(Stored records)
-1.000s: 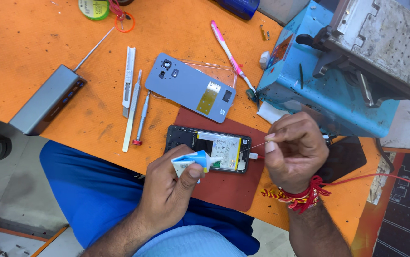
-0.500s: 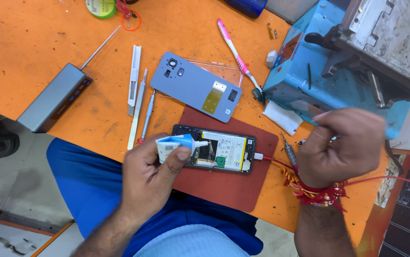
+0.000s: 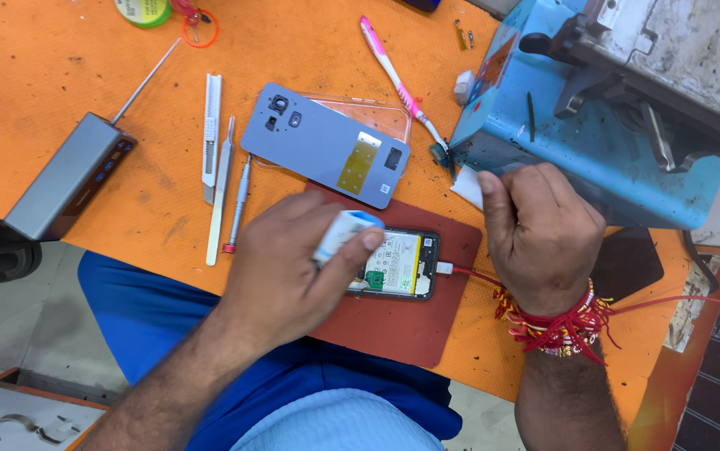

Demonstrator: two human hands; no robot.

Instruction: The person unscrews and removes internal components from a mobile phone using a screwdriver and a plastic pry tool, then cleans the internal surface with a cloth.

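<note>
White tube (image 3: 339, 235) sits between left-hand fingers (image 3: 358, 249), over opened phone (image 3: 402, 266).

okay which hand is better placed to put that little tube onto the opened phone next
Probably the left hand: it already grips the small white and blue tube and hovers over the opened phone. The right hand is off by the blue machine, touching white paper.

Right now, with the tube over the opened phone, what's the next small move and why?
Probably bring the right hand back to steady the opened phone: the left hand holds the small tube over it, while the right rests by the white scrap at the blue machine.
</note>
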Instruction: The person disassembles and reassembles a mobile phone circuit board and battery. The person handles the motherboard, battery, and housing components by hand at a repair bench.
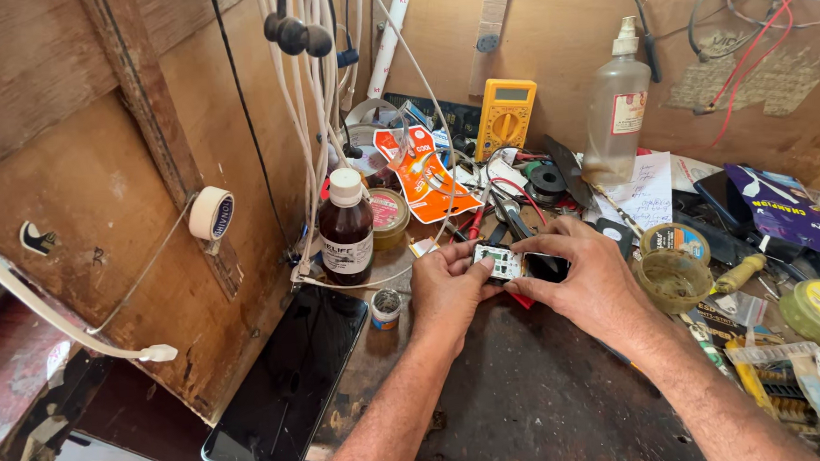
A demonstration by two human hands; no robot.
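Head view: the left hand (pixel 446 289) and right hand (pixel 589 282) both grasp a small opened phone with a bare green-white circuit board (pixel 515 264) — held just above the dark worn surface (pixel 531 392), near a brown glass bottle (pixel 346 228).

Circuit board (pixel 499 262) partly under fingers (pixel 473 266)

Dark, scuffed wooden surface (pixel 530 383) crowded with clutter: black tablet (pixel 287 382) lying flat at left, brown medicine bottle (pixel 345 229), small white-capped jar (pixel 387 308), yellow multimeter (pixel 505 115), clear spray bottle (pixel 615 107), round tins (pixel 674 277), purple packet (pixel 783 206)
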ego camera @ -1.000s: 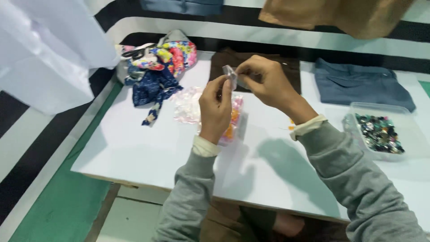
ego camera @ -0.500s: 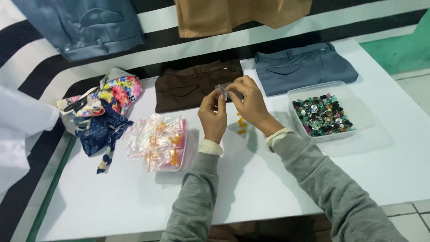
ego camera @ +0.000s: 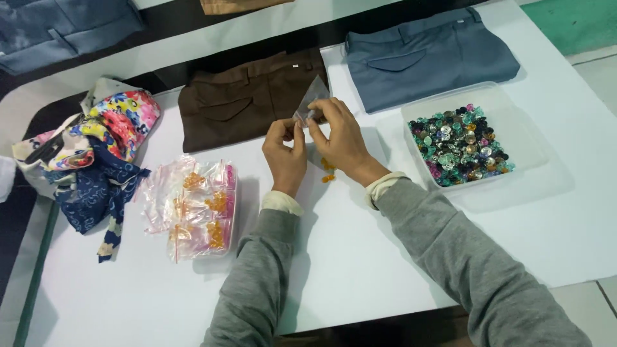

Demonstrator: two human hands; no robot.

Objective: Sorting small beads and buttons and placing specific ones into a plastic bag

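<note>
We are looking down at our two hands meeting above the white table (ego camera: 360, 270), just in front of the folded brown trousers (ego camera: 244, 96). Our left hand (ego camera: 286, 157) and right hand (ego camera: 340, 138) are both pinching a small clear plastic bag (ego camera: 313, 103) between thumb and fingertips; it is thin, see-through and slightly crumpled, with its top corner pointing up over the trousers. A few small orange beads (ego camera: 328, 170) are lying on the table right under our right hand. To our left a pile of clear bags with orange pieces (ego camera: 193, 209) is sitting in a tray, and to our right a clear tray of mixed coloured buttons (ego camera: 459, 144) is resting below folded blue-grey trousers (ego camera: 427, 54).
</note>
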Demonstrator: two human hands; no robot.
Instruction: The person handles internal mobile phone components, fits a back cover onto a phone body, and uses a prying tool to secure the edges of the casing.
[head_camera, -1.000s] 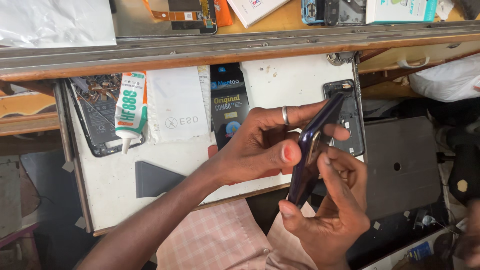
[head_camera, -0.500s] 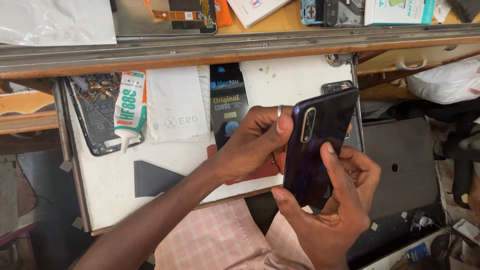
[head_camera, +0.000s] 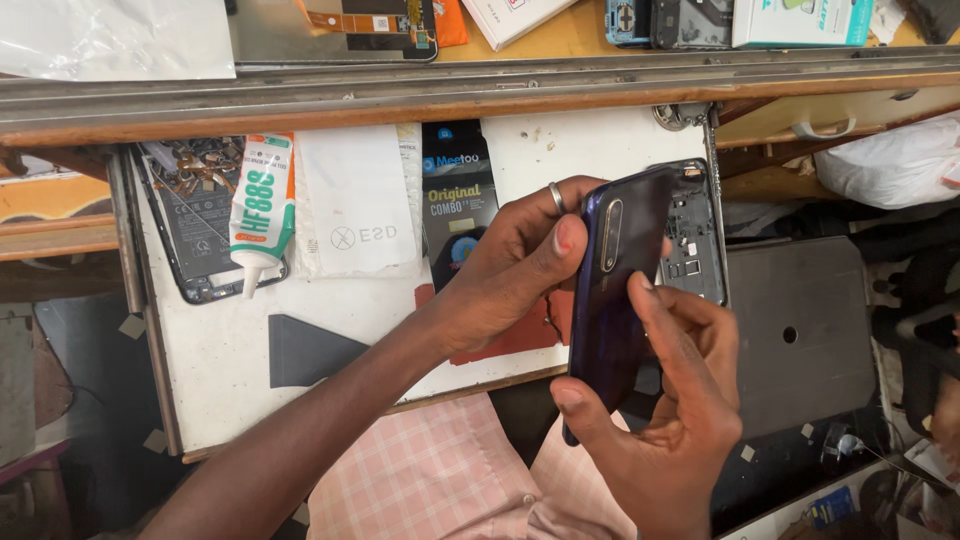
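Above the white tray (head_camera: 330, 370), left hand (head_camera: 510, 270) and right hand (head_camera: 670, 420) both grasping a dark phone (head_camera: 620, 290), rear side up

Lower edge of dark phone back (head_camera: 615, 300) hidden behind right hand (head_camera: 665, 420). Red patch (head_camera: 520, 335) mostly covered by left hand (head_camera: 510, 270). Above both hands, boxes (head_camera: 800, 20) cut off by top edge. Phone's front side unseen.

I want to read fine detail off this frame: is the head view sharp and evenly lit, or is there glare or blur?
Head view: sharp, soft even light; faint sheen on the dark phone held by the left hand and right hand; dim lower corners.
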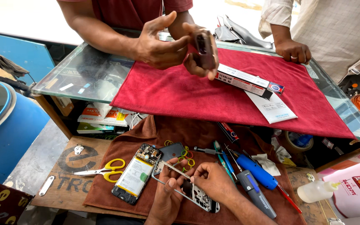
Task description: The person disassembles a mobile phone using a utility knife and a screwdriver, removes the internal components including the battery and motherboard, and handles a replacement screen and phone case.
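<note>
At the near edge, the left hand (165, 199) and the right hand (213, 180) are working close together on a phone frame (188, 189), both pinching it with the fingertips closed on its thin metal edge. The frame is lying tilted on a brown cloth (205, 137) that is covering the low table (69, 175). Just to the left of the frame, an opened phone (136, 175) with its battery showing is resting flat, and yellow scissors (105, 170) are lying further left, partly on the cloth. To the right, a blue tool (255, 168) and a grey screwdriver (255, 193) are lying side by side, and a small white bottle (316, 191) is standing well apart at the right. Further away, a glass counter (84, 71) is carrying a red cloth (180, 91) with a long box (246, 82) and a white paper (273, 108) on it. Above the red cloth, another person's 2 hands (163, 41) are holding a dark phone (205, 50), and a third person's hand (293, 51) is resting on the far edge
</note>
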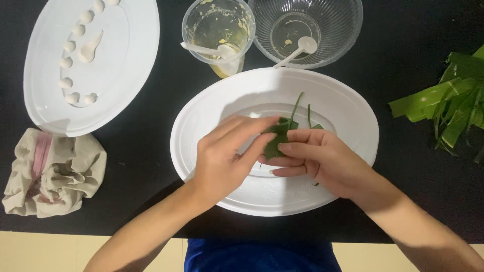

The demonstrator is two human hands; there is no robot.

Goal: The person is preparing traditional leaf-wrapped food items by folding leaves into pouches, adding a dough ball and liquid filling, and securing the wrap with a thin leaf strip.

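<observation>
Around us on the black table (141,141) we've got plenty: a second white plate (126,65) up at the left carrying a curved row of small white dough balls (68,63), about ten of them showing, with one longer white piece beside them; a crumpled beige cloth (53,171) just below that plate; a clear cup (218,30) with yellowish smears and a white spoon (206,50) in it; a clear bowl (333,25) right beside it with another white spoon (297,50), so two spoons in all; and a pile of green leaf strips (448,106) off at the right edge. Nothing stands between us and the work. Both forearms come in from below and meet over the big white plate (348,116) in the middle. Our left hand (224,156) is palm down, fingers stretched to the right and pinched on a folded leaf (278,136). Our right hand (322,156) cups it from the other side, fingers curled in and closed on the same leaf. It sits above the plate's centre, two thin green strands poking up from it.
</observation>
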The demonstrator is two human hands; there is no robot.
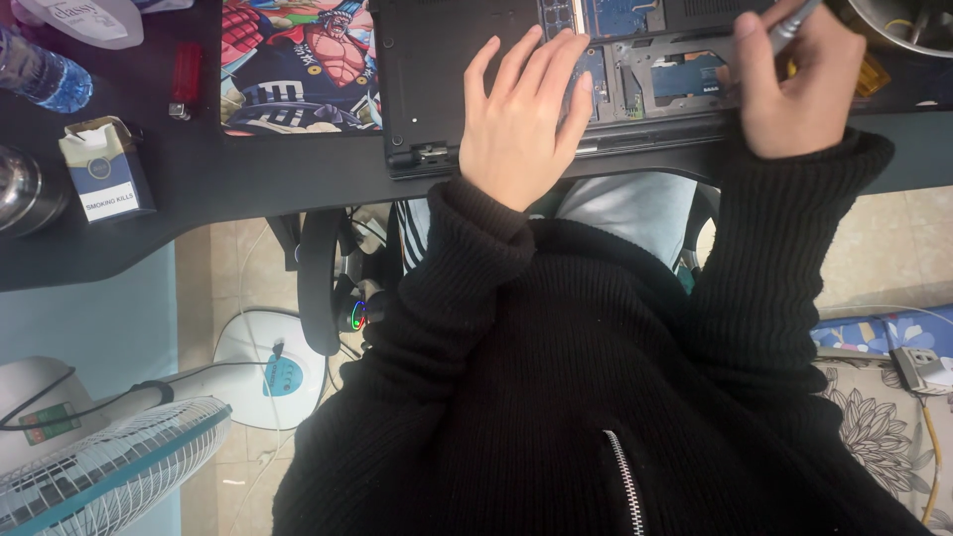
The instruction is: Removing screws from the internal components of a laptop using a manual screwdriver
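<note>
Black sleeves; right grip (799, 84) (closed) around screwdriver (794, 22).

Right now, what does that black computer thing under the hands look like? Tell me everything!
The laptop lies upside down and flat on the dark desk, its black base facing up. Part of the bottom cover is off, showing blue circuit boards and a grey metal bay. A small latch sits at its near edge. The left hand rests flat on it, fingers spread. The right hand holds a slim grey tool above the open part.

Home desk (248, 189), floor fan (109, 467), tiled floor (874, 248)
</note>
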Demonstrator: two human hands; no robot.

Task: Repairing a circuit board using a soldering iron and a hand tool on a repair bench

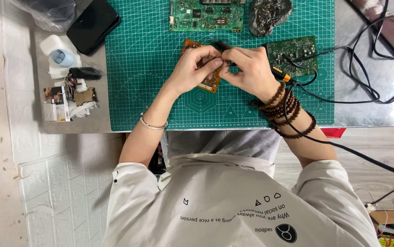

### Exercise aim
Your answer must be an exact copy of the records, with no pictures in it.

### Answer to this problem
-1.000s: 
-0.500s: 
+0.000s: 

Demonstrator: two human hands; no robot.

Instruction: The person unscrews and removes internal components from a mobile phone using a screwdriver and a plastic pry tool, then cleans the internal surface with a cloth.

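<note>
White tube (image 3: 339, 235) sits between left-hand fingers (image 3: 358, 249), over opened phone (image 3: 402, 266).

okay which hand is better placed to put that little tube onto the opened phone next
Probably the left hand: it already grips the small white and blue tube and hovers over the opened phone. The right hand is off by the blue machine, touching white paper.

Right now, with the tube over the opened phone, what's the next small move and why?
Probably bring the right hand back to steady the opened phone: the left hand holds the small tube over it, while the right rests by the white scrap at the blue machine.
</note>
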Instruction: The person disassembles and reassembles a mobile phone circuit board and battery. The person handles the motherboard, battery, and housing components by hand at a repair bench.
A demonstration by two human hands; no robot.
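Head view: the left hand (pixel 446 289) and right hand (pixel 589 282) both grasp a small opened phone with a bare green-white circuit board (pixel 515 264) — held just above the dark worn surface (pixel 531 392), near a brown glass bottle (pixel 346 228).

Circuit board (pixel 499 262) partly under fingers (pixel 473 266)

Dark, scuffed wooden surface (pixel 530 383) crowded with clutter: black tablet (pixel 287 382) lying flat at left, brown medicine bottle (pixel 345 229), small white-capped jar (pixel 387 308), yellow multimeter (pixel 505 115), clear spray bottle (pixel 615 107), round tins (pixel 674 277), purple packet (pixel 783 206)
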ego camera @ -1.000s: 
ego camera @ -0.500s: 
ego camera @ +0.000s: 

Demonstrator: two human hands; no robot.

Objective: Sorting small beads and buttons and placing specific ones into a plastic bag

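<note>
We are looking down at our two hands meeting above the white table (ego camera: 360, 270), just in front of the folded brown trousers (ego camera: 244, 96). Our left hand (ego camera: 286, 157) and right hand (ego camera: 340, 138) are both pinching a small clear plastic bag (ego camera: 313, 103) between thumb and fingertips; it is thin, see-through and slightly crumpled, with its top corner pointing up over the trousers. A few small orange beads (ego camera: 328, 170) are lying on the table right under our right hand. To our left a pile of clear bags with orange pieces (ego camera: 193, 209) is sitting in a tray, and to our right a clear tray of mixed coloured buttons (ego camera: 459, 144) is resting below folded blue-grey trousers (ego camera: 427, 54).
</note>
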Demonstrator: two human hands; no robot.
Instruction: The person handles internal mobile phone components, fits a back cover onto a phone body, and uses a prying tool to secure the edges of the casing.
[head_camera, -1.000s] 
[head_camera, -0.500s] 
[head_camera, +0.000s] 
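Above the white tray (head_camera: 330, 370), left hand (head_camera: 510, 270) and right hand (head_camera: 670, 420) both grasping a dark phone (head_camera: 620, 290), rear side up

Lower edge of dark phone back (head_camera: 615, 300) hidden behind right hand (head_camera: 665, 420). Red patch (head_camera: 520, 335) mostly covered by left hand (head_camera: 510, 270). Above both hands, boxes (head_camera: 800, 20) cut off by top edge. Phone's front side unseen.

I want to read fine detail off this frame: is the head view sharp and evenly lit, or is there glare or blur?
Head view: sharp, soft even light; faint sheen on the dark phone held by the left hand and right hand; dim lower corners.
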Task description: The person disassembles a mobile phone using a utility knife and a screwdriver, removes the internal components including the battery and motherboard, and handles a replacement screen and phone case.
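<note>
At the near edge, the left hand (165, 199) and the right hand (213, 180) are working close together on a phone frame (188, 189), both pinching it with the fingertips closed on its thin metal edge. The frame is lying tilted on a brown cloth (205, 137) that is covering the low table (69, 175). Just to the left of the frame, an opened phone (136, 175) with its battery showing is resting flat, and yellow scissors (105, 170) are lying further left, partly on the cloth. To the right, a blue tool (255, 168) and a grey screwdriver (255, 193) are lying side by side, and a small white bottle (316, 191) is standing well apart at the right. Further away, a glass counter (84, 71) is carrying a red cloth (180, 91) with a long box (246, 82) and a white paper (273, 108) on it. Above the red cloth, another person's 2 hands (163, 41) are holding a dark phone (205, 50), and a third person's hand (293, 51) is resting on the far edge
</note>
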
The demonstrator is two human hands; there is no robot.

Goal: The person is preparing traditional leaf-wrapped food items by folding leaves into pouches, adding a dough ball and liquid filling, and securing the wrap with a thin leaf strip.

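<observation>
Around us on the black table (141,141) we've got plenty: a second white plate (126,65) up at the left carrying a curved row of small white dough balls (68,63), about ten of them showing, with one longer white piece beside them; a crumpled beige cloth (53,171) just below that plate; a clear cup (218,30) with yellowish smears and a white spoon (206,50) in it; a clear bowl (333,25) right beside it with another white spoon (297,50), so two spoons in all; and a pile of green leaf strips (448,106) off at the right edge. Nothing stands between us and the work. Both forearms come in from below and meet over the big white plate (348,116) in the middle. Our left hand (224,156) is palm down, fingers stretched to the right and pinched on a folded leaf (278,136). Our right hand (322,156) cups it from the other side, fingers curled in and closed on the same leaf. It sits above the plate's centre, two thin green strands poking up from it.
</observation>
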The demonstrator is two human hands; there is no robot.
The instruction is: Removing screws from the internal components of a laptop using a manual screwdriver
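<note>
Black sleeves; right grip (799, 84) (closed) around screwdriver (794, 22).

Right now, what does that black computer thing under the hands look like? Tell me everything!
The laptop lies upside down and flat on the dark desk, its black base facing up. Part of the bottom cover is off, showing blue circuit boards and a grey metal bay. A small latch sits at its near edge. The left hand rests flat on it, fingers spread. The right hand holds a slim grey tool above the open part.

Home desk (248, 189), floor fan (109, 467), tiled floor (874, 248)
</note>
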Demonstrator: two human hands; no robot.

Task: Repairing a circuit board using a soldering iron and a hand tool on a repair bench

This output completes the exercise.